Outro exemplo é de um jovem de 17 anos que morreu em 2007 após consumir ecstasy, uma droga sintética, durante uma festa rave no Rio de Janeiro. Os pais declararam ao programa Fantástico, da Rede Globo, que conversavam abertamente com o filho e que, uma semana após a morte dele, não se conformavam com a situação.

Aceitar traumas é necessário

Especialistas explicam que há diferentes formas de lidar com situações traumáticas. “O primeiro passo para se esquecer uma tragédia é aceitar o ocorrido de frente. Tendemos a nos esquecer do fato traumático como uma forma de defesa para a sobrevivência de nossa mente”, declarou a especialista em Neuropsicologia, Lúcia Helena Pinho da Silveira.

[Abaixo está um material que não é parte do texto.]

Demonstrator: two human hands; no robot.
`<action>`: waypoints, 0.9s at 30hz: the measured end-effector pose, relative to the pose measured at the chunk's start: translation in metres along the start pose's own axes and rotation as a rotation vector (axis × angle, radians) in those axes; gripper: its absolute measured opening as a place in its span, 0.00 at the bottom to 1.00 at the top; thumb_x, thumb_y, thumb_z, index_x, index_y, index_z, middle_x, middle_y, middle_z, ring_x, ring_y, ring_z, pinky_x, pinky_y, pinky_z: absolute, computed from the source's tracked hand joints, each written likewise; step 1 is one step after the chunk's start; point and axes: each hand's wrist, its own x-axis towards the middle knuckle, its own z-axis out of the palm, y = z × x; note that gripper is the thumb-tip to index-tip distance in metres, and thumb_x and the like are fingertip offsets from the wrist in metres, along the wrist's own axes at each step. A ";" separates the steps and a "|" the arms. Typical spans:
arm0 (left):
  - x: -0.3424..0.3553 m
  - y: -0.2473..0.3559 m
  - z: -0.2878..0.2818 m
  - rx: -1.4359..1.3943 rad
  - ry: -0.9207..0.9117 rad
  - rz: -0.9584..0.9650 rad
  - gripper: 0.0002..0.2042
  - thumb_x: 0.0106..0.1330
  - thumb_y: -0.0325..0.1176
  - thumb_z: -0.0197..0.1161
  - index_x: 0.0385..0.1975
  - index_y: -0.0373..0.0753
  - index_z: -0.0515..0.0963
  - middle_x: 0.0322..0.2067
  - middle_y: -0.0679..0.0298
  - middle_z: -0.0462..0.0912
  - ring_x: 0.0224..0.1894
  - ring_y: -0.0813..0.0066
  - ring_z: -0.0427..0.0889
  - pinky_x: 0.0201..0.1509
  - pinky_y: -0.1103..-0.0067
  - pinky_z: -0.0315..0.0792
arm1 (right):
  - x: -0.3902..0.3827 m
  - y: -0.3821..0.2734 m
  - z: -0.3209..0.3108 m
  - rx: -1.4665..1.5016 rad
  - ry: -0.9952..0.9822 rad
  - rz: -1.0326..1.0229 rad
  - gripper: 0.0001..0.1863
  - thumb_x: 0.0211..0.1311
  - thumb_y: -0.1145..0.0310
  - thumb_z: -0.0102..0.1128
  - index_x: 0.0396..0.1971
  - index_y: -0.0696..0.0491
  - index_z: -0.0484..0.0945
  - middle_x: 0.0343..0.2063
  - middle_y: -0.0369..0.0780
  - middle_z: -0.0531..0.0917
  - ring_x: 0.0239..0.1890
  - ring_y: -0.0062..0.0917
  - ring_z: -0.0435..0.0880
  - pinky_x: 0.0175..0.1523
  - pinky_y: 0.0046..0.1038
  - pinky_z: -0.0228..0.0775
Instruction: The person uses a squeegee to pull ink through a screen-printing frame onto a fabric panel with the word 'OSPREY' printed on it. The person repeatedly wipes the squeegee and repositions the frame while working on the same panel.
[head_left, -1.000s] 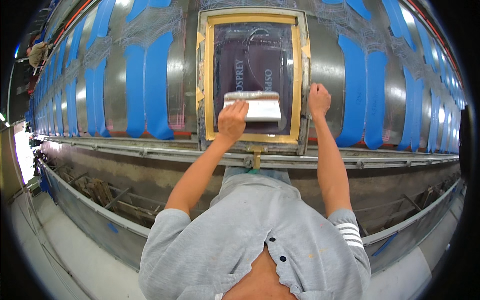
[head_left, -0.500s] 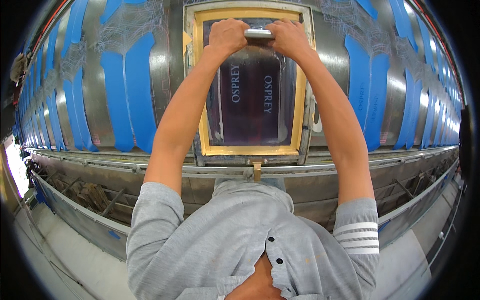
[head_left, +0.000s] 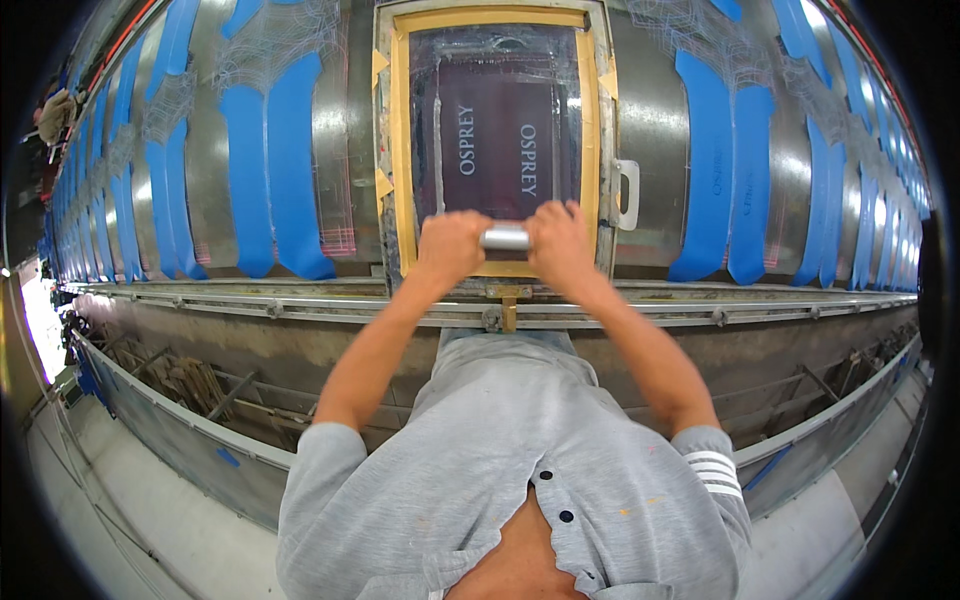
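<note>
Both my hands grip one squeegee (head_left: 507, 237), whose silvery handle shows between them. My left hand (head_left: 452, 247) is wrapped round its left part, my right hand (head_left: 560, 242) round its right part. They are over the near end of a screen printing frame (head_left: 400, 130) lying on the long table. Yellow tape lines the inside of the frame. Its dark purple mesh (head_left: 500, 100) bears two pale lines of lettering. The squeegee's blade is hidden beneath my hands.
Blue fabric pieces (head_left: 295, 160) lie in pairs along the metal table, more blue pieces (head_left: 752, 190) to the right. A white handle (head_left: 627, 195) juts from the frame's right side. A metal rail (head_left: 650, 312) runs along the table's near edge.
My hands have pulled the squeegee from the far end of the frame to its near end, toward my body. My elbows are now drawn back.
</note>
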 end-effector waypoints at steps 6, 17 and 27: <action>0.179 -0.053 -0.059 0.160 0.063 -0.010 0.16 0.54 0.30 0.64 0.40 0.57 0.90 0.36 0.56 0.89 0.38 0.52 0.88 0.44 0.61 0.82 | 0.178 0.078 -0.047 -0.123 0.002 0.009 0.10 0.54 0.70 0.58 0.34 0.50 0.85 0.38 0.41 0.86 0.50 0.37 0.81 0.55 0.43 0.70; -0.016 -0.001 0.024 0.045 0.144 -0.001 0.20 0.46 0.19 0.64 0.42 0.45 0.83 0.39 0.64 0.86 0.39 0.62 0.88 0.38 0.68 0.81 | -0.005 -0.002 0.016 0.022 0.124 -0.042 0.11 0.50 0.75 0.62 0.36 0.55 0.80 0.42 0.42 0.80 0.55 0.36 0.78 0.68 0.49 0.61; 0.148 -0.044 -0.055 0.181 0.037 -0.023 0.14 0.54 0.31 0.65 0.39 0.55 0.90 0.33 0.56 0.89 0.36 0.54 0.89 0.43 0.61 0.82 | 0.157 0.063 -0.044 -0.104 -0.045 -0.001 0.09 0.56 0.71 0.57 0.34 0.50 0.84 0.39 0.41 0.85 0.51 0.38 0.80 0.57 0.47 0.68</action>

Já o especialista em Saúde Mental, Cláudio de Almeida Rio, tem opinião diferente. “Não creio na possibilidade de alguém esquecer uma tragédia, mas indubitavelmente é possível alguém que vivenciou um acontecimento trágico recuperar a alegria de viver, desde que aprenda a lidar com a triste memória do ocorrido”, disse.

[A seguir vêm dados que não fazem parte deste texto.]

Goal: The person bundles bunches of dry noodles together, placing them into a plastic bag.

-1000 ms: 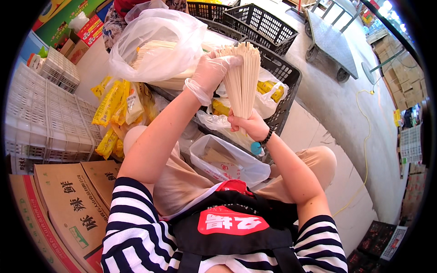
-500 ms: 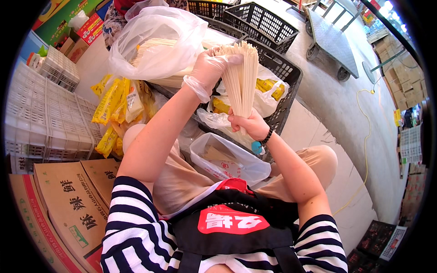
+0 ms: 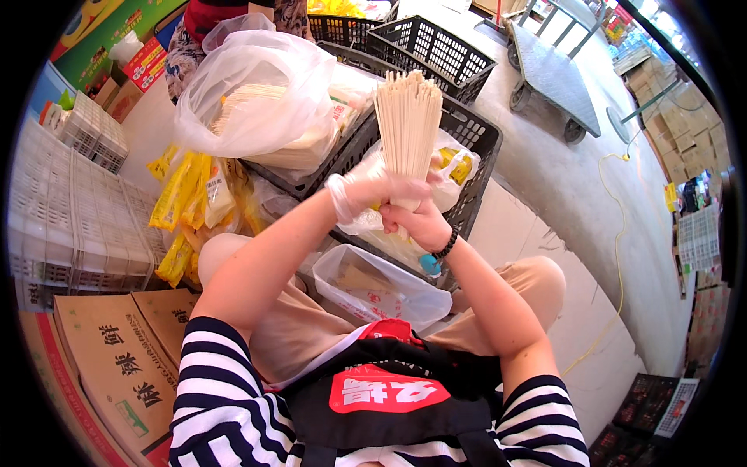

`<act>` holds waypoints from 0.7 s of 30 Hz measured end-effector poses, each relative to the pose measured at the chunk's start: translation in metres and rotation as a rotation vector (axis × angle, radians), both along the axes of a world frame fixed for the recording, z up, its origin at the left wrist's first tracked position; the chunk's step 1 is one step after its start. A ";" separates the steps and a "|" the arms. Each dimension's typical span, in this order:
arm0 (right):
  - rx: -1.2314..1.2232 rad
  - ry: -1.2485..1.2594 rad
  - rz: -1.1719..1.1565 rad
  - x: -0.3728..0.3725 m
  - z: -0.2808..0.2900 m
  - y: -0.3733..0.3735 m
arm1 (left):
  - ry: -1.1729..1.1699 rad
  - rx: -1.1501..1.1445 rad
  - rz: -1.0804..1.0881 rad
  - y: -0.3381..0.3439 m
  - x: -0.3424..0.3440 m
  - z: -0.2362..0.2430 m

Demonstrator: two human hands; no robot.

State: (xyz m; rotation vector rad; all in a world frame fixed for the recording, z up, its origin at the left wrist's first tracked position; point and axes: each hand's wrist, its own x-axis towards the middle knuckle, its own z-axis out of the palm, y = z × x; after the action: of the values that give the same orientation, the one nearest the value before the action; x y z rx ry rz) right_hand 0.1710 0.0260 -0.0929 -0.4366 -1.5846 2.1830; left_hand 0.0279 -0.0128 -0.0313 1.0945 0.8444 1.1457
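I grip a tall, fanned bundle of pale thin sticks (image 3: 406, 128) upright, low down. My left hand (image 3: 381, 191), in a clear plastic glove, is closed round its lower part. Just below it, my right hand (image 3: 412, 222), with a bead bracelet, grips the bottom end. Behind the bundle is a black crate (image 3: 482, 156) holding plastic bags and yellow packets (image 3: 455, 163). A large clear bag (image 3: 241, 70) of similar sticks lies in another crate at the upper left. An open white bag (image 3: 416, 303) with some sticks sits below my hands.
Yellow packets (image 3: 177, 194) hang at the left, beside white plastic crates (image 3: 85, 218) and cardboard boxes (image 3: 101, 358). More black crates (image 3: 432, 50) stand behind. Another person (image 3: 191, 39) is at the top left. A flatbed trolley (image 3: 552, 93) and yellow cord (image 3: 621, 233) are on the right.
My left hand has moved down from the upper part of the bundle to just above my right hand. My right hand and the bundle are slightly lower in view.
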 end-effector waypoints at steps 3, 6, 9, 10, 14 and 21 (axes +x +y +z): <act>0.022 -0.063 -0.007 0.001 -0.006 -0.001 | 0.272 -0.280 0.047 -0.002 0.013 0.015; 0.045 -0.188 0.025 0.001 0.001 -0.005 | 0.164 -0.171 0.105 0.000 0.013 -0.005; 0.117 -0.207 0.052 0.002 0.001 -0.003 | 0.168 -0.110 0.122 -0.002 0.015 -0.007; 0.146 -0.192 0.062 0.003 -0.001 -0.001 | 0.206 -0.075 0.133 -0.002 0.015 -0.006; 0.319 -0.253 0.230 0.014 0.001 0.023 | 0.289 -0.043 0.162 0.000 0.000 -0.003; 0.440 -0.196 -0.499 0.045 0.082 0.058 | 0.524 -0.228 0.156 0.001 -0.025 0.001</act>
State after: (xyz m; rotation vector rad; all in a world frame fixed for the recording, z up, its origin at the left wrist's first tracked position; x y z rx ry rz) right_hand 0.2164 0.0840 -0.0113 -0.8174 -1.7615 1.4134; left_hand 0.0029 -0.0118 -0.0306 1.1679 1.4541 0.8657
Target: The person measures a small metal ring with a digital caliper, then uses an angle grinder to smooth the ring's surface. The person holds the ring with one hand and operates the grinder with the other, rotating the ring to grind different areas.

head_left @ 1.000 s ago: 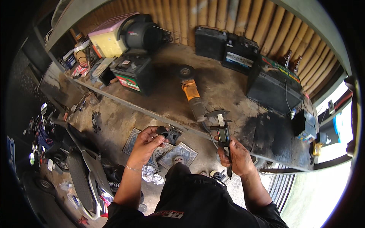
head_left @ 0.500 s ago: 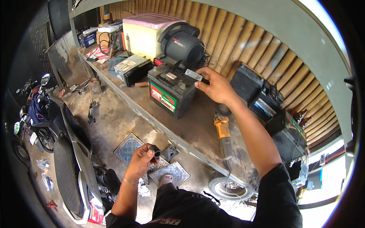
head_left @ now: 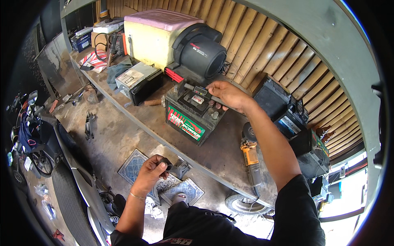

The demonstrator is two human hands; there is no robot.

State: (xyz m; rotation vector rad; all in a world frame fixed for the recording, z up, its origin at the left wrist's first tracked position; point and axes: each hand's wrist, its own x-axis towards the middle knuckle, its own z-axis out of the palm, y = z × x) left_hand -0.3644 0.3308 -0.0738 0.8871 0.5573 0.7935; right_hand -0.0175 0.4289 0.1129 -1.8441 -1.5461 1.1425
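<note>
My right hand [head_left: 230, 96] grips a slim dark bar-shaped tool [head_left: 200, 91] with a small pale panel on its side; its exact kind is unclear. It lies level over the top of a black car battery [head_left: 166, 112] with a red and green label, and my fingers come down close to the battery's lid. Lower down, in front of the bench, my left hand [head_left: 150, 175] pinches a short black hollow tube [head_left: 166, 162] between thumb and fingers, its open end showing.
On the bench [head_left: 221, 151] lies an orange angle grinder [head_left: 250, 158]. Behind the battery stand a black machine [head_left: 205, 55] and a yellow cooler box [head_left: 143, 43]. More batteries [head_left: 287, 123] line the right; a car stereo [head_left: 137, 80] sits left. A motorcycle [head_left: 74, 184] is parked left.
My right hand has moved slightly down, turning the tool so it lies across the battery top. My left hand stays nearly still with the tube. The view has shifted closer to the bench.
</note>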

Lúcia Silveira diz que as pessoas que perderam membros podem ter “sensações fantasmas”. “Por exemplo, quando se perde uma mão, o córtex cerebral continuará enviando impulsos para aquela região; com isso, poderá ter a sensação de que a mão perdida esteja coçando. Muitas vezes essa sensação poderá contribuir para o resgate do emocional até a completa aceitação da perda daquele membro”, relatou.

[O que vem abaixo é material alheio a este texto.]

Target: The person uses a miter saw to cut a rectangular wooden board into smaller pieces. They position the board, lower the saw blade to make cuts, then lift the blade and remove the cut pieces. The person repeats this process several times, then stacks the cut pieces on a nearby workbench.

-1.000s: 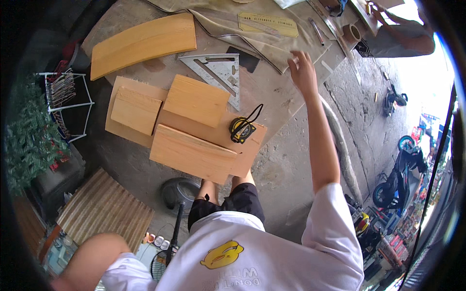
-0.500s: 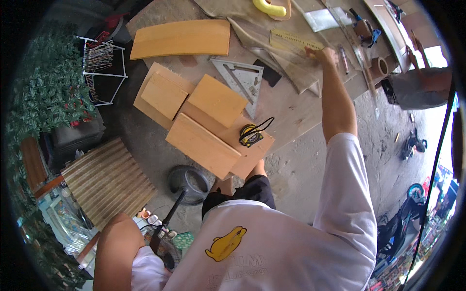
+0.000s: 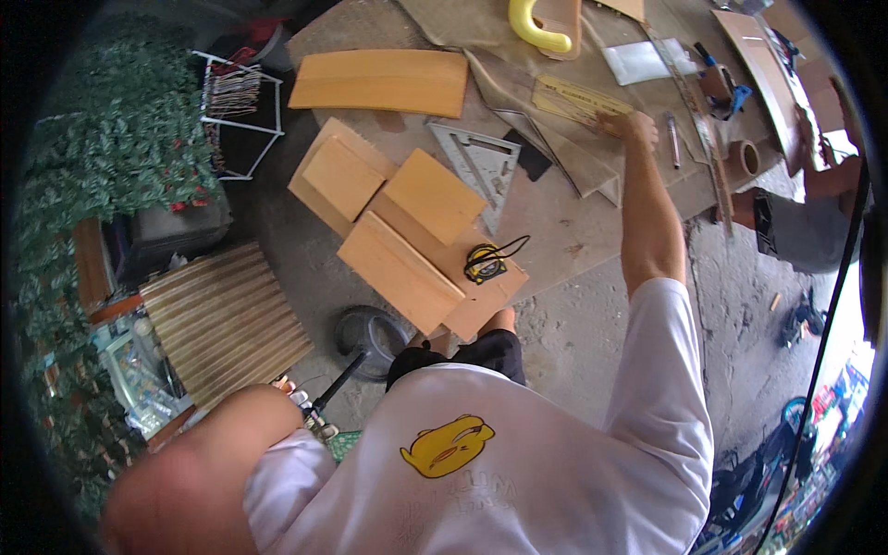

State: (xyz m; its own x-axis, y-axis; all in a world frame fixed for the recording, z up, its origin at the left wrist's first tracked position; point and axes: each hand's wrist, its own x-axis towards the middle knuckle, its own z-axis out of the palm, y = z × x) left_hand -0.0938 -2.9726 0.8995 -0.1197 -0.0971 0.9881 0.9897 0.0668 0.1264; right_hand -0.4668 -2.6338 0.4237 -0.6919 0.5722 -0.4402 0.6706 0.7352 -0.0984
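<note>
My right hand (image 3: pixel 631 129) reaches out over the brown cloth (image 3: pixel 499 79) on the table, its fingers closed at the right end of a flat yellow ruler (image 3: pixel 573 97). Just right of that hand lies a pen (image 3: pixel 673 141). Only my bent left arm shows, at the lower left; the left hand is out of the picture. Nearer to me, several wooden pieces, among them a flat board (image 3: pixel 402 268), lie grouped at the table's near edge. A black-and-yellow tape measure (image 3: pixel 484 264) with a black strap rests on them. Beyond them sits a grey triangular square (image 3: pixel 481 166).
A curved wooden panel (image 3: pixel 379 81) lies at the far left of the table. A long metal ruler (image 3: pixel 689 102), a tape roll (image 3: pixel 742 159) and a yellow curved handle (image 3: pixel 536 28) are further right. A fan base (image 3: pixel 370 338) stands on the floor; another person is at the right edge.
The whole view has shifted, moving the table things right and slightly down. My left arm has swung outward to the left. My right hand stays at the yellow ruler.
</note>
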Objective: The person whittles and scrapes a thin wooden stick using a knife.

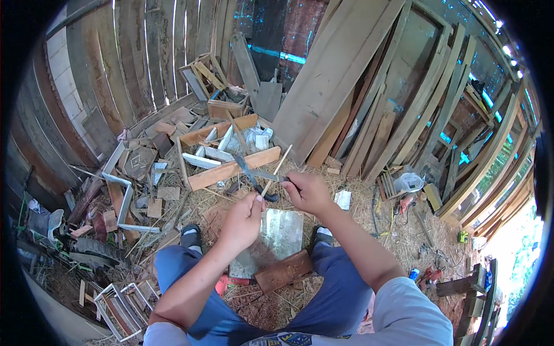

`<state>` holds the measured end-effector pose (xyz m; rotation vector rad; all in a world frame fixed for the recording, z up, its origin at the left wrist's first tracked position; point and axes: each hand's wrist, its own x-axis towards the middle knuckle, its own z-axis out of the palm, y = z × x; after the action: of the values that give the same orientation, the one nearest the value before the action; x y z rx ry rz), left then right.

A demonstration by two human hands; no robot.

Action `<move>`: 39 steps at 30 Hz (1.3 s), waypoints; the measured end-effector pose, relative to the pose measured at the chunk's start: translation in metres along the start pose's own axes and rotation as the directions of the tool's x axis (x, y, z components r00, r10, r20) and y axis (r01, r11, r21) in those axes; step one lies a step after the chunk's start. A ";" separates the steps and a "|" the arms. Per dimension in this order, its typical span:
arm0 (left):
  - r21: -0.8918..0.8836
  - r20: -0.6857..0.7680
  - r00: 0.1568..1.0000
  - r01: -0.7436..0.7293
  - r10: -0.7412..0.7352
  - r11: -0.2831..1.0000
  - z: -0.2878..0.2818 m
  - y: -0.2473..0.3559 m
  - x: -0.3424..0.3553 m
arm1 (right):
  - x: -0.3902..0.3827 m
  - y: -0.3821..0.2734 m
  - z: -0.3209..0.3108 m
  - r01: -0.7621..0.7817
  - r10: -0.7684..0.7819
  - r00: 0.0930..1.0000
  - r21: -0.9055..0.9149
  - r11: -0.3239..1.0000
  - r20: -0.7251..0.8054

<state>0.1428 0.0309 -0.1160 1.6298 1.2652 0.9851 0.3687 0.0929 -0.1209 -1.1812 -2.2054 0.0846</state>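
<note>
My left hand (245,222) grips the lower end of a thin pale wooden stick (280,164), which slants up and away to the right. My right hand (306,195) is closed on the dark handle of a knife (262,173); its metal blade points leftward across the stick. Whether the blade touches the stick I cannot tell. Below my hands a pale weathered board (279,233) lies on the straw between my feet, with a reddish-brown wood block (283,271) at its near edge. A dark curved object (270,196) shows just behind my left hand, too hidden to name.
Scrap wood (138,161) and an open wooden box (212,177) with white offcuts lie ahead-left. Tall planks (334,69) lean on the wall ahead-right. A white crate-like frame (124,311) sits lower left. Cables and red power tools (430,277) lie right, near a bright opening.
</note>
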 end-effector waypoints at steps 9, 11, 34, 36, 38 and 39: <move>-0.090 0.083 0.996 0.021 -0.014 0.996 0.001 0.020 -0.022 | 0.005 0.086 -0.023 -0.487 0.457 0.859 -0.094 0.868 -0.231; -0.114 0.098 0.995 0.031 -0.019 0.993 0.001 0.008 -0.012 | -0.012 0.082 -0.032 -0.459 0.454 0.834 0.062 0.886 -0.314; 0.183 0.036 0.999 -0.034 0.028 0.983 -0.017 0.014 -0.017 | -0.007 -0.019 -0.003 -0.043 0.038 0.998 -0.112 0.993 -0.045; 0.127 -0.023 0.997 -0.076 0.080 0.989 -0.015 0.002 -0.010 | -0.002 -0.018 -0.001 -0.026 0.015 0.997 -0.146 0.989 -0.076; 0.119 -0.009 0.999 -0.043 0.045 0.992 -0.015 0.003 -0.006 | -0.001 -0.014 0.000 -0.025 0.011 0.996 -0.163 0.986 -0.087; 0.110 0.001 1.000 -0.011 0.011 0.994 -0.014 0.002 -0.005 | 0.000 -0.011 0.001 -0.019 0.001 0.995 -0.182 0.983 -0.096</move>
<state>0.1293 0.0273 -0.1092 1.7225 1.3322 0.9355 0.3605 0.0868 -0.1181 -1.2678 -2.1586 -0.1705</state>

A superação de momentos difíceis varia conforme a personalidade do indivíduo e as experiências que ele teve. Segundo Cláudio Rio, isso faz com que cada um reaja de forma diferente diante dos acontecimentos. “É comum, no caso de perdas, as pessoas sentirem culpa por vivenciarem momentos de felicidade. É como se ser feliz significasse esquecer a pessoa que se foi. Isso faz com que esses pacientes andem em círculos, migrando entre fragmentos de felicidade e o mergulho nas lembranças trágicas”, explicou

A especialista em Neuropsicologia sugere algumas atitudes que ajudam as pessoas recuperarem a auto-estima após passarem por momentos difíceis. “O primeiro é aprender a lidar com o fato sem se tornar vítima dele. Em seguida, fortalecer a própria auto-estima, acreditando no futuro e na possibilidade de caminhar. Com isso, o trauma perde força e a pessoa ganha energia para continuar a trilhar seu caminho”, disse Lúcia Silveira. Ela afirma também que outras formas de recuperar a auto-estima estão na religiosidade, que pode minimizar o sofrimento, e na elaboração de projetos para o futuro. “É de suma importância que o traumatizado busque projetos para a sua vida e os cumpra”, afirmou.